To do » Give the number of lines below with "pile" in them, leaving out anything else.

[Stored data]
= = = = =
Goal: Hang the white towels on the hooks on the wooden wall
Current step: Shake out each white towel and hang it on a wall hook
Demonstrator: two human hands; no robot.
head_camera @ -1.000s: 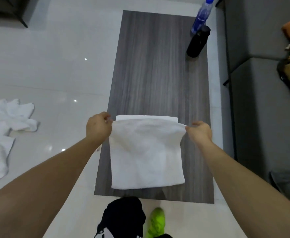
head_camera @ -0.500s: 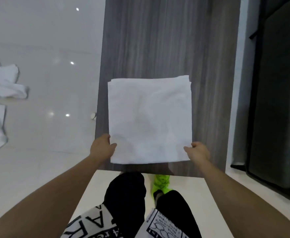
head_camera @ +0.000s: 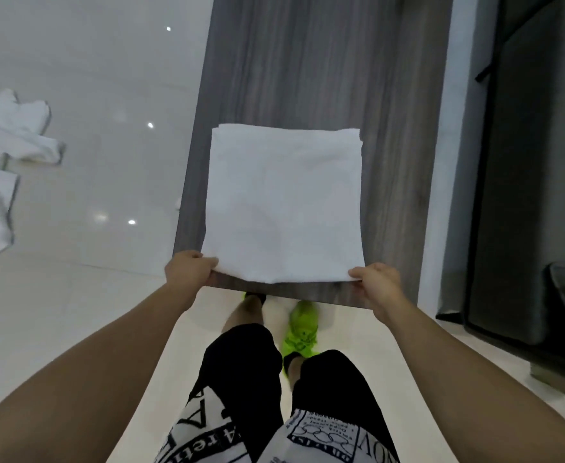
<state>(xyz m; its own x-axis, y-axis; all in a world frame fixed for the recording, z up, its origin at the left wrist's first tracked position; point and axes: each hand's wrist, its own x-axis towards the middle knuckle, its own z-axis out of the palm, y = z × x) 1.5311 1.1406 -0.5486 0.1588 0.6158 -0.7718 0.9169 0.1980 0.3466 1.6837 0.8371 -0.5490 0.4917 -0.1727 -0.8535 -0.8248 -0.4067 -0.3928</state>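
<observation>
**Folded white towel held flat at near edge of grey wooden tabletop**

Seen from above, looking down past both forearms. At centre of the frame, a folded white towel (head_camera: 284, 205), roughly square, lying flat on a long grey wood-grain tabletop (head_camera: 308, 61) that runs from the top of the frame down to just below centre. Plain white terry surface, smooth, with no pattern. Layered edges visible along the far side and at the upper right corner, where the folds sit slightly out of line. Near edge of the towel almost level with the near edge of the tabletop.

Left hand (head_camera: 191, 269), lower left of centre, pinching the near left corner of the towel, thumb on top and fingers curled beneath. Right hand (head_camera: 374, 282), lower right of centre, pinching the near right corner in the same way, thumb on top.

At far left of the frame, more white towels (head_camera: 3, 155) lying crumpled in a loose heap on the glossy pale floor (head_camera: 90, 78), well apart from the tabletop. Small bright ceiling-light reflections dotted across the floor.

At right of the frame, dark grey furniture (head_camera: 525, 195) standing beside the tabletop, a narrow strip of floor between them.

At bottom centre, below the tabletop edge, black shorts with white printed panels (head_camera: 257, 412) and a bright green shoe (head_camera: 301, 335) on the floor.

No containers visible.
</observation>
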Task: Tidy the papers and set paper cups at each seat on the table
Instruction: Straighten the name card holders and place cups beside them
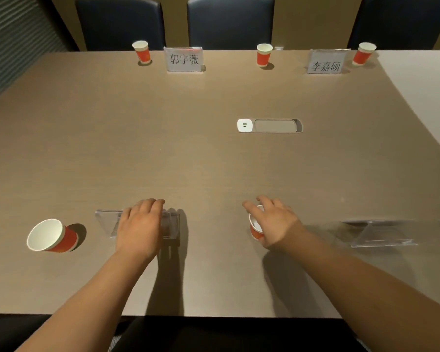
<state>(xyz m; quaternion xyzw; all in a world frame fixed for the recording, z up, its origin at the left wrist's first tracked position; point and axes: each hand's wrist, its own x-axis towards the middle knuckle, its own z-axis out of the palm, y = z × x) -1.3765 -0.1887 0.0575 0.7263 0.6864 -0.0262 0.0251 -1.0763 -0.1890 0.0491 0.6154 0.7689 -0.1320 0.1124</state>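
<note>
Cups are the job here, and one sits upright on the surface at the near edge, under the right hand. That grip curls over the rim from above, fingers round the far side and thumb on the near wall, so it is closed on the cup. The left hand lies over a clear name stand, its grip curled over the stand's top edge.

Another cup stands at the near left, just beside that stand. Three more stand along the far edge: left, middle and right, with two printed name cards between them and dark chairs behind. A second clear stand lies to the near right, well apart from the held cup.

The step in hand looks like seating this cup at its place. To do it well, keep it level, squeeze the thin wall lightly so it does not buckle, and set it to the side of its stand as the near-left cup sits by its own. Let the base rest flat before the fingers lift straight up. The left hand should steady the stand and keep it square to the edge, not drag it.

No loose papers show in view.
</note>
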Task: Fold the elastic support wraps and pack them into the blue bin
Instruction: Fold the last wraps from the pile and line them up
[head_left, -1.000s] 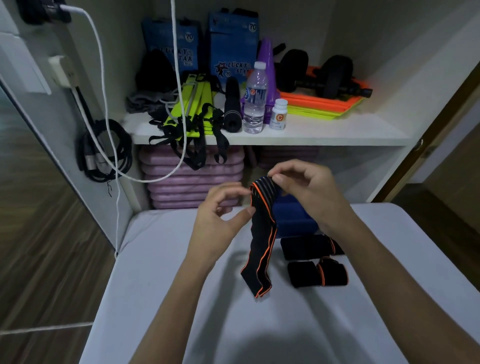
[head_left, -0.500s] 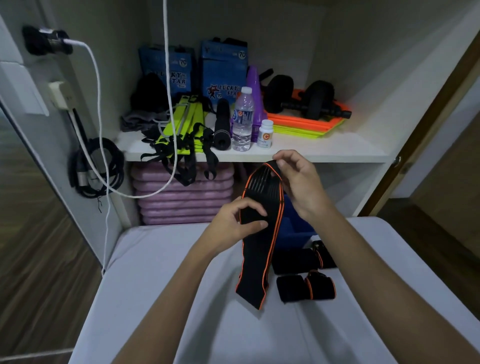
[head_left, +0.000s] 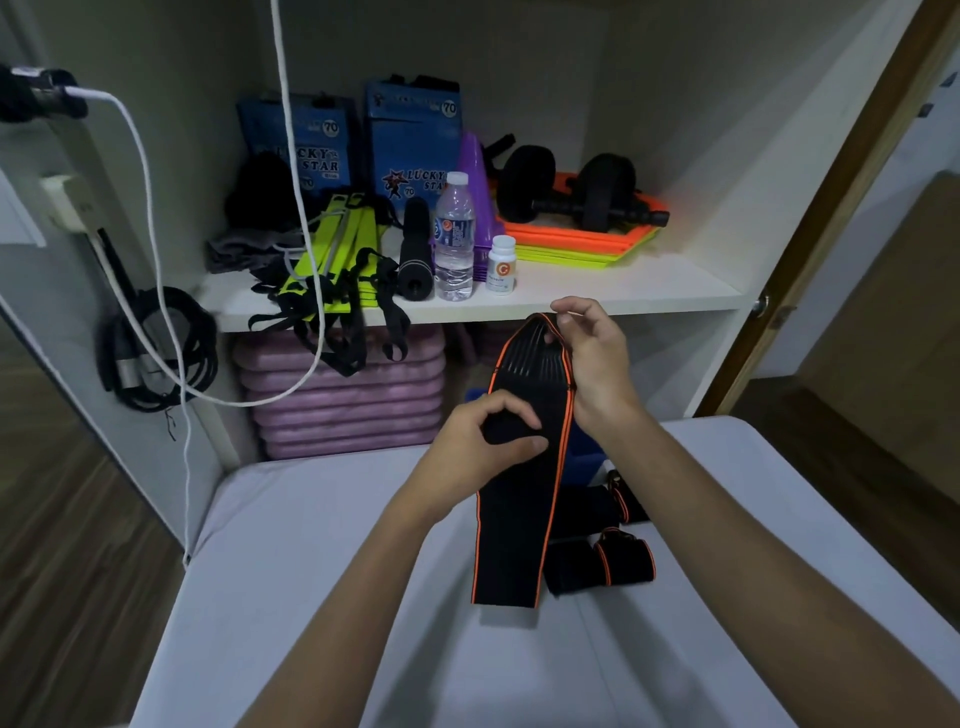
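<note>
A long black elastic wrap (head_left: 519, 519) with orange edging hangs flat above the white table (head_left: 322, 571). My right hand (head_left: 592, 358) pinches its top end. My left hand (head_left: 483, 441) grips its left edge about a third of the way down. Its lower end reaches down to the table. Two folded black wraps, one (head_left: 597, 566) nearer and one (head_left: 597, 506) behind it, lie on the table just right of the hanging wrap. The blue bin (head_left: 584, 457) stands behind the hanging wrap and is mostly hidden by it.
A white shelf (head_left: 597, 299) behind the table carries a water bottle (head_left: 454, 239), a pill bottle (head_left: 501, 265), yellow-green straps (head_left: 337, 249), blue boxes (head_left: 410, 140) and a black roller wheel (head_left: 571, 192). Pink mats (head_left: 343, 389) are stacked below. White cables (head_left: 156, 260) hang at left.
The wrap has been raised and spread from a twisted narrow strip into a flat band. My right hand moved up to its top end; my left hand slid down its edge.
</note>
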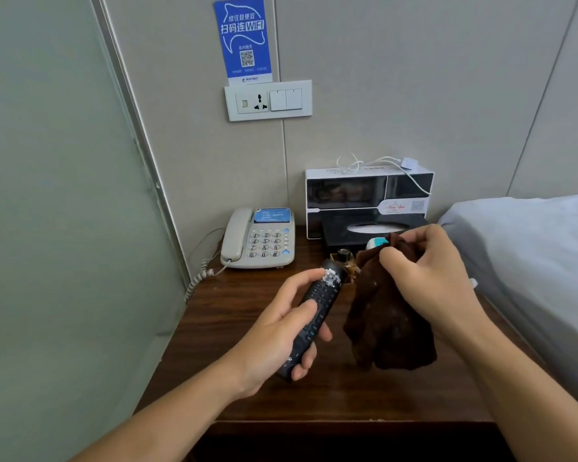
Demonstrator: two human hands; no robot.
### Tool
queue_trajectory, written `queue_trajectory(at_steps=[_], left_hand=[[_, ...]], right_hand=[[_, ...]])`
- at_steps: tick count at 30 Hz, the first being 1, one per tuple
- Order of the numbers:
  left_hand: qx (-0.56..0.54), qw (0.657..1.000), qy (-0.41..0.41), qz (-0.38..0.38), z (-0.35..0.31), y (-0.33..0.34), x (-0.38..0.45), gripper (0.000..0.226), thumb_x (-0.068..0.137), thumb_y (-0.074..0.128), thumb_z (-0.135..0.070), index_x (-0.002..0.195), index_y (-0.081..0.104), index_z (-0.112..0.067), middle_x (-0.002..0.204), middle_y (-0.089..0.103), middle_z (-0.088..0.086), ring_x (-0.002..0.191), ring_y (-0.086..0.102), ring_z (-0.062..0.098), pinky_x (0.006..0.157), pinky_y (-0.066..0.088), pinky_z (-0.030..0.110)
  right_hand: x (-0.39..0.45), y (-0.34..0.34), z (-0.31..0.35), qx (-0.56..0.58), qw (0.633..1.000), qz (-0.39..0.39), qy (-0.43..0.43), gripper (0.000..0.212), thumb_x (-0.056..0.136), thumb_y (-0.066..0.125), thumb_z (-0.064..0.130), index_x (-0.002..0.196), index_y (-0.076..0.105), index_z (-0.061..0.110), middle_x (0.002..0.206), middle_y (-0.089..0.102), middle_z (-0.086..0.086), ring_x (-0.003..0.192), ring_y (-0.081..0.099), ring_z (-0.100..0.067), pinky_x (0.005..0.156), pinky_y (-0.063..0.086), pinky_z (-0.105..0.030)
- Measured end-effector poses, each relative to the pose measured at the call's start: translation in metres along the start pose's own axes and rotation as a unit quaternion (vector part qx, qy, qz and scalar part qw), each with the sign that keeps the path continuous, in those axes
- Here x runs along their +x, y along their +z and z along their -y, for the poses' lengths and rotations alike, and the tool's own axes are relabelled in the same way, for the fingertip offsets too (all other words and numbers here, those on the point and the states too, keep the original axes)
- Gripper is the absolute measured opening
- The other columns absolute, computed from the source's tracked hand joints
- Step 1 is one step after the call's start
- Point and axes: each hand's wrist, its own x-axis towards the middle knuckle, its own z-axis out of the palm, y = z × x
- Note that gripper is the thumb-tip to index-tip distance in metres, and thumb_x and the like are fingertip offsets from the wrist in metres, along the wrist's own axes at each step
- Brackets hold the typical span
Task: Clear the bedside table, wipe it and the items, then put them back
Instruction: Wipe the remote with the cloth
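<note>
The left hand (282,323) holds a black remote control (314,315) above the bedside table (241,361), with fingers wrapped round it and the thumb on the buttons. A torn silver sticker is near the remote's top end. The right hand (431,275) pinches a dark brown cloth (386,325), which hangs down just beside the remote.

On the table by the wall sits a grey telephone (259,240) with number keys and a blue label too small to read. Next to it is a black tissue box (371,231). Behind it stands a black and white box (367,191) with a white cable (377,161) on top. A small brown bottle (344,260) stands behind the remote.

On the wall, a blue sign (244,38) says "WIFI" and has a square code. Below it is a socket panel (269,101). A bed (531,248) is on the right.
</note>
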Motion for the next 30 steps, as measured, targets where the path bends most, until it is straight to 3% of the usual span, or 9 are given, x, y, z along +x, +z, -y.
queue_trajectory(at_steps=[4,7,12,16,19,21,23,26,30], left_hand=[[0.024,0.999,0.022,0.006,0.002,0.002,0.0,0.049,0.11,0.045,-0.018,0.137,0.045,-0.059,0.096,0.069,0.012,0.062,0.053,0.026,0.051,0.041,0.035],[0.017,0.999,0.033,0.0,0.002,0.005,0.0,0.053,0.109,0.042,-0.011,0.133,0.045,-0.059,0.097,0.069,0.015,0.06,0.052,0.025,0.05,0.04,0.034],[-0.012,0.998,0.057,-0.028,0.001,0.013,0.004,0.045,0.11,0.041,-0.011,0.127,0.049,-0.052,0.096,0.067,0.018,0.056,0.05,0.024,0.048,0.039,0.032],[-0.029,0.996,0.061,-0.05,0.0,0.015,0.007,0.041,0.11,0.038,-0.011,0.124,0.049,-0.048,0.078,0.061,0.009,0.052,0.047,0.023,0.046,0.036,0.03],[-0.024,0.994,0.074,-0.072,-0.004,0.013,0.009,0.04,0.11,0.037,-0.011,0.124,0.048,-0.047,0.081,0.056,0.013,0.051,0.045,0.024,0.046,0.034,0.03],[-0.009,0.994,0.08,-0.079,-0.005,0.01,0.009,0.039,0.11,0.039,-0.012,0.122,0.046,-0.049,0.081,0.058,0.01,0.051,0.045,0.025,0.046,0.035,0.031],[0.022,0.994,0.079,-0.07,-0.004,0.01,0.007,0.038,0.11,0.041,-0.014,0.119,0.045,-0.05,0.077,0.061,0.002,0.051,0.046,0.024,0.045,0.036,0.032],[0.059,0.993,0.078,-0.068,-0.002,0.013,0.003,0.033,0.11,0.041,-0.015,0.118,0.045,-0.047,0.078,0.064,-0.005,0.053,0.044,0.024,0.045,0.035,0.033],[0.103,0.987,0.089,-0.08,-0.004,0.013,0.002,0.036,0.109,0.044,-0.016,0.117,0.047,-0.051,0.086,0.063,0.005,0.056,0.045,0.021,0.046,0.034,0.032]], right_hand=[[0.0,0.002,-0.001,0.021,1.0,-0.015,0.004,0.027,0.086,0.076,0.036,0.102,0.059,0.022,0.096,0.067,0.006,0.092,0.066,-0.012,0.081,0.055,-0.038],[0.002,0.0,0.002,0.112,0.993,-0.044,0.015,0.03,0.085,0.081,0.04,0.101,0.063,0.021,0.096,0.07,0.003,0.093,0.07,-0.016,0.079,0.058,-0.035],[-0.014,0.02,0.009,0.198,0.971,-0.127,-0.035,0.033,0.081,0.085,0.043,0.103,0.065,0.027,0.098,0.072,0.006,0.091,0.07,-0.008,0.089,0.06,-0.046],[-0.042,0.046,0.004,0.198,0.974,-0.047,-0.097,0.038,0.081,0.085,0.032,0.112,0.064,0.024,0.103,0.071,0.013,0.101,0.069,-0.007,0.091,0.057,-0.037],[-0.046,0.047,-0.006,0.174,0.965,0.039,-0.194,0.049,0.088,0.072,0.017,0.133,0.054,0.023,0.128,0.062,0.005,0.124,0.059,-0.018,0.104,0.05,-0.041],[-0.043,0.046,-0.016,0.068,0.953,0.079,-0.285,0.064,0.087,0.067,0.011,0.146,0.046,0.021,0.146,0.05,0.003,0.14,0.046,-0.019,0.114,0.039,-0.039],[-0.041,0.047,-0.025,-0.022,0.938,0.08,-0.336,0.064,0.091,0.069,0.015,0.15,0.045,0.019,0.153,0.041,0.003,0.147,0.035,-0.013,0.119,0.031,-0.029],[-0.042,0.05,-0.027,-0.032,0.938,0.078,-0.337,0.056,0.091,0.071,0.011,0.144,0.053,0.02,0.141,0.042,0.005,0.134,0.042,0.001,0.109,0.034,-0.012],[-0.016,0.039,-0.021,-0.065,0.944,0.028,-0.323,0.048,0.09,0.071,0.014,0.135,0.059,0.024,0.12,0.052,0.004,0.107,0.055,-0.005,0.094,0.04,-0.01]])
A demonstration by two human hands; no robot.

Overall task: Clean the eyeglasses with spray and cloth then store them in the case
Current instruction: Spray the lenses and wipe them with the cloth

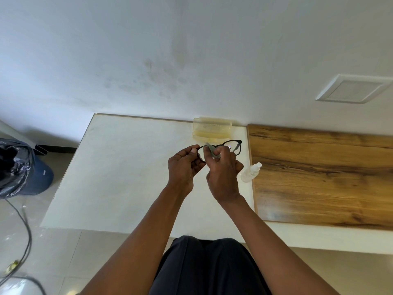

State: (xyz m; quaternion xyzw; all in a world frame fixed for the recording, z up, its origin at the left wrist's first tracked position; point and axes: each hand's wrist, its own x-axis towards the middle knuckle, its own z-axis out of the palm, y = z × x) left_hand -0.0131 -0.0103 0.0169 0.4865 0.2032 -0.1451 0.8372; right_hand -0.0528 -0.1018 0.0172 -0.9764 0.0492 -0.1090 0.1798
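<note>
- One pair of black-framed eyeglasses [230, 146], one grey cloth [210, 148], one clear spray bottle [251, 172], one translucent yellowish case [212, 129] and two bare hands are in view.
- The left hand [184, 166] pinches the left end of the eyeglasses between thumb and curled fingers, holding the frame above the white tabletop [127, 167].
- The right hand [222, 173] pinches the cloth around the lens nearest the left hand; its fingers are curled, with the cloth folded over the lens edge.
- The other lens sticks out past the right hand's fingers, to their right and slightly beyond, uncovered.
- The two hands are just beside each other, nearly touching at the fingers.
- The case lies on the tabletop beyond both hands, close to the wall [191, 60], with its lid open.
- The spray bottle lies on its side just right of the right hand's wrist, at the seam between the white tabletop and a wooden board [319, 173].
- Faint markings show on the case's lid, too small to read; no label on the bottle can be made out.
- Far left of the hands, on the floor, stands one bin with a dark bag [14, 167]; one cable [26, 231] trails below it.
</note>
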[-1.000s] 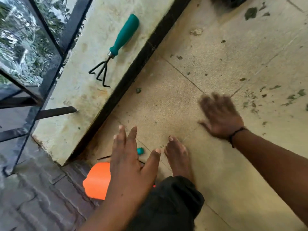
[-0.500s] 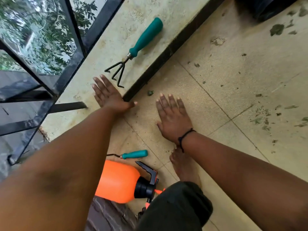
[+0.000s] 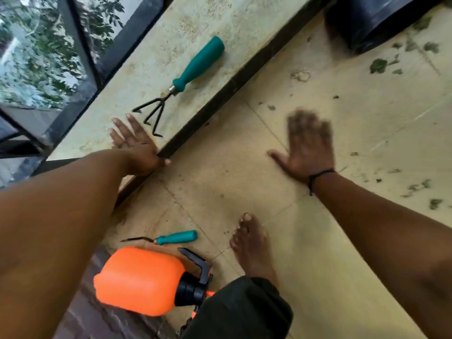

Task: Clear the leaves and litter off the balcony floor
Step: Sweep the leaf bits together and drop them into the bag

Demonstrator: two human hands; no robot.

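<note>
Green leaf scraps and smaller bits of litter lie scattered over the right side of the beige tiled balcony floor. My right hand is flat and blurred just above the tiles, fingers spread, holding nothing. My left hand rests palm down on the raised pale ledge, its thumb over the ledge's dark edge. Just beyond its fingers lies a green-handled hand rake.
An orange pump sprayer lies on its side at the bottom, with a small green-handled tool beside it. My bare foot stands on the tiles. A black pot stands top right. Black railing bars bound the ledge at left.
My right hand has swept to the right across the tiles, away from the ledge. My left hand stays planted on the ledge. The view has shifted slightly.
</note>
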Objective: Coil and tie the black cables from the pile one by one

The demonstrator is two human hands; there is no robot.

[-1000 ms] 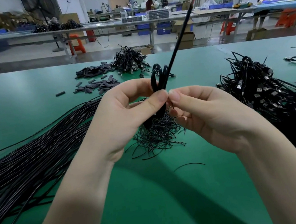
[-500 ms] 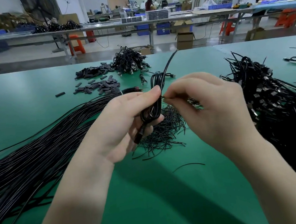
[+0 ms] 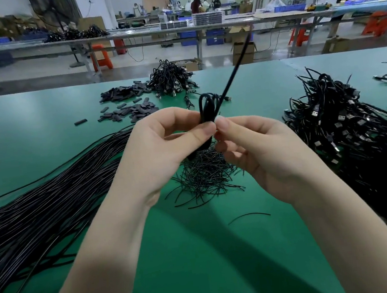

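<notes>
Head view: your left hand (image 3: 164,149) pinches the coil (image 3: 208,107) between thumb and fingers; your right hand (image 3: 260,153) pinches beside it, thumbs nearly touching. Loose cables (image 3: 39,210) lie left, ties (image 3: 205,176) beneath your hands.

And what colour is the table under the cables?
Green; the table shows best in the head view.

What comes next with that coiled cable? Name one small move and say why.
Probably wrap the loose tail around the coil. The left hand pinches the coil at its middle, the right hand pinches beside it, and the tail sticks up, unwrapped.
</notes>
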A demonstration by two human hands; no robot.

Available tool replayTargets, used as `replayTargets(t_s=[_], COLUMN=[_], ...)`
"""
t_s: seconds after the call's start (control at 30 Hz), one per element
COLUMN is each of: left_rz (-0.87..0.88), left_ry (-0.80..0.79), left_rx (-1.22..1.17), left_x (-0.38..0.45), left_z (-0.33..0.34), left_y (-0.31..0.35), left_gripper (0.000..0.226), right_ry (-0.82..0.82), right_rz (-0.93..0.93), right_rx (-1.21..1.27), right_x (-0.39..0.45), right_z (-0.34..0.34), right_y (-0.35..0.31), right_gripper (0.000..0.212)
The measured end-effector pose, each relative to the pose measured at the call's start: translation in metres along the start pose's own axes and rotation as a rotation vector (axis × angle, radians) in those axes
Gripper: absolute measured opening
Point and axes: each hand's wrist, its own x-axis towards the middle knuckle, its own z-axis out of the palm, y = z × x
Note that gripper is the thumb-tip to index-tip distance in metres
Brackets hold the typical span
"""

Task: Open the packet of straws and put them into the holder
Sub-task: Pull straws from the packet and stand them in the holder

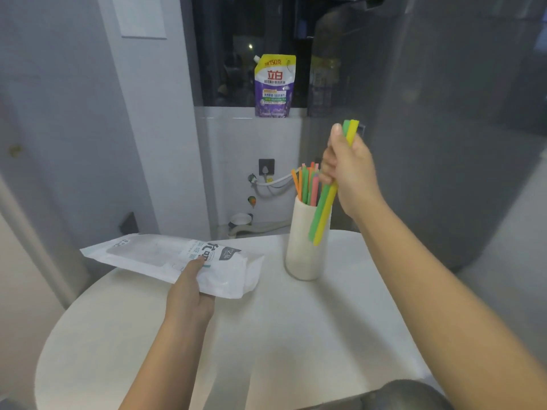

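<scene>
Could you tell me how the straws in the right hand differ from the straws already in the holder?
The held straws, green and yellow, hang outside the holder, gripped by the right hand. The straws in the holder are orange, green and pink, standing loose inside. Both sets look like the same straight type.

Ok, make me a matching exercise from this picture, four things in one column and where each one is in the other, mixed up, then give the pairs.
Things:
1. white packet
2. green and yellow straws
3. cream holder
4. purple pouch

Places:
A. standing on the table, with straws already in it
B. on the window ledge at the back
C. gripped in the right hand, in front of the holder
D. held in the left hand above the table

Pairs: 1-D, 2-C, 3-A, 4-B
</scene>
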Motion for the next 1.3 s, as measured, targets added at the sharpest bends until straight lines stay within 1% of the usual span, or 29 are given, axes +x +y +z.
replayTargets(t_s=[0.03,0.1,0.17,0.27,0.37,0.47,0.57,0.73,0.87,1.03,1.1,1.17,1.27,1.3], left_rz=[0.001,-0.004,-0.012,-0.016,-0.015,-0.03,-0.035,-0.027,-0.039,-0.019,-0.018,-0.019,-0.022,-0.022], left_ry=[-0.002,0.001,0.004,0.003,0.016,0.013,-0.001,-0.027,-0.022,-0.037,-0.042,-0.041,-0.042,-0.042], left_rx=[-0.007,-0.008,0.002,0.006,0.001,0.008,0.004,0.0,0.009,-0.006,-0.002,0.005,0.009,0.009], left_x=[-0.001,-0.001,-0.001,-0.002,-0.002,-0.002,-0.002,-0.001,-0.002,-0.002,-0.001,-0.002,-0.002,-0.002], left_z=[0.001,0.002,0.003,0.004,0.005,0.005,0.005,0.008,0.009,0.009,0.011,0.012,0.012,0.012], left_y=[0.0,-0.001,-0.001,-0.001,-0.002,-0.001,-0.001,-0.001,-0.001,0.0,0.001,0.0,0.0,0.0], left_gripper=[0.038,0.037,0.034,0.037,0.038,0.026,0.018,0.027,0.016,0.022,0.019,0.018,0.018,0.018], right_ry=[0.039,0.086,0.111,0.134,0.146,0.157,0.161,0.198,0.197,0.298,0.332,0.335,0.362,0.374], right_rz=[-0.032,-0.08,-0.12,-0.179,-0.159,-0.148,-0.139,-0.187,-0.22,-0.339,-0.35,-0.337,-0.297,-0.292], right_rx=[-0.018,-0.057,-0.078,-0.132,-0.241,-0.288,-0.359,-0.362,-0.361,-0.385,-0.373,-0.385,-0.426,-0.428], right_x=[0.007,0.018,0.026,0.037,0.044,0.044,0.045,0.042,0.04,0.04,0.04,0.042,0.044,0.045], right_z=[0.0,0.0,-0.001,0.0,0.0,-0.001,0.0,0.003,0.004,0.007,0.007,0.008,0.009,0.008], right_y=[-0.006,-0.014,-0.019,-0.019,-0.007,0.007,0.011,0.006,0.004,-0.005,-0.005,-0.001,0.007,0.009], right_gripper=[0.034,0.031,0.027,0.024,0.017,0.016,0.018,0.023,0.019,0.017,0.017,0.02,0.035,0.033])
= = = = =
Response below » 2